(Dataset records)
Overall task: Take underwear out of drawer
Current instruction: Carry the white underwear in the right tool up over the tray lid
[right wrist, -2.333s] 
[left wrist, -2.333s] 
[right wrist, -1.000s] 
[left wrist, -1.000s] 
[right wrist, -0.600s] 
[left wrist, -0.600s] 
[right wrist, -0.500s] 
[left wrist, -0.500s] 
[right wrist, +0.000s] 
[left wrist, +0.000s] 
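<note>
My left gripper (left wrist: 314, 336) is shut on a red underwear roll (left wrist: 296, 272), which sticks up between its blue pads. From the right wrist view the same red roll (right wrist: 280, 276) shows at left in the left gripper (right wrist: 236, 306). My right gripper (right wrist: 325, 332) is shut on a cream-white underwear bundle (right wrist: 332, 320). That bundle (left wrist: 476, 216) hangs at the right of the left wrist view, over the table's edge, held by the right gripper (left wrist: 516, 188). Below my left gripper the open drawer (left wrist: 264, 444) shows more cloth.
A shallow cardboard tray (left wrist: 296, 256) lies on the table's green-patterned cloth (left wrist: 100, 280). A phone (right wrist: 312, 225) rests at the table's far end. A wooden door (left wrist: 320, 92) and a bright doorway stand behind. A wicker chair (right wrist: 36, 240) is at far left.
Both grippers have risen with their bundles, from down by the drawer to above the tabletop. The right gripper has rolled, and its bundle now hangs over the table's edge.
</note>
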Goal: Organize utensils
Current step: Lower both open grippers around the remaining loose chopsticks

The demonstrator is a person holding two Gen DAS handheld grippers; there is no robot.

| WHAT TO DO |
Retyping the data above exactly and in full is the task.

| SOLUTION FOR THIS PROBLEM |
Overall task: Take underwear out of drawer
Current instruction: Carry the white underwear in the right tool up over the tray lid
[right wrist, -2.333s] 
[left wrist, -2.333s] 
[right wrist, -1.000s] 
[left wrist, -1.000s] 
[right wrist, -0.600s] 
[left wrist, -0.600s] 
[right wrist, -0.500s] 
[left wrist, -0.500s] 
[right wrist, +0.000s] 
[left wrist, +0.000s] 
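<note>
My left gripper (left wrist: 314, 336) is shut on a red underwear roll (left wrist: 296, 272), which sticks up between its blue pads. From the right wrist view the same red roll (right wrist: 280, 276) shows at left in the left gripper (right wrist: 236, 306). My right gripper (right wrist: 325, 332) is shut on a cream-white underwear bundle (right wrist: 332, 320). That bundle (left wrist: 476, 216) hangs at the right of the left wrist view, over the table's edge, held by the right gripper (left wrist: 516, 188). Below my left gripper the open drawer (left wrist: 264, 444) shows more cloth.
A shallow cardboard tray (left wrist: 296, 256) lies on the table's green-patterned cloth (left wrist: 100, 280). A phone (right wrist: 312, 225) rests at the table's far end. A wooden door (left wrist: 320, 92) and a bright doorway stand behind. A wicker chair (right wrist: 36, 240) is at far left.
Both grippers have risen with their bundles, from down by the drawer to above the tabletop. The right gripper has rolled, and its bundle now hangs over the table's edge.
</note>
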Goal: Organize utensils
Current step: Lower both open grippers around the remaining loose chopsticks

The demonstrator is a person holding two Gen DAS handheld grippers; there is no robot.

Nothing else remains to be done in this exercise.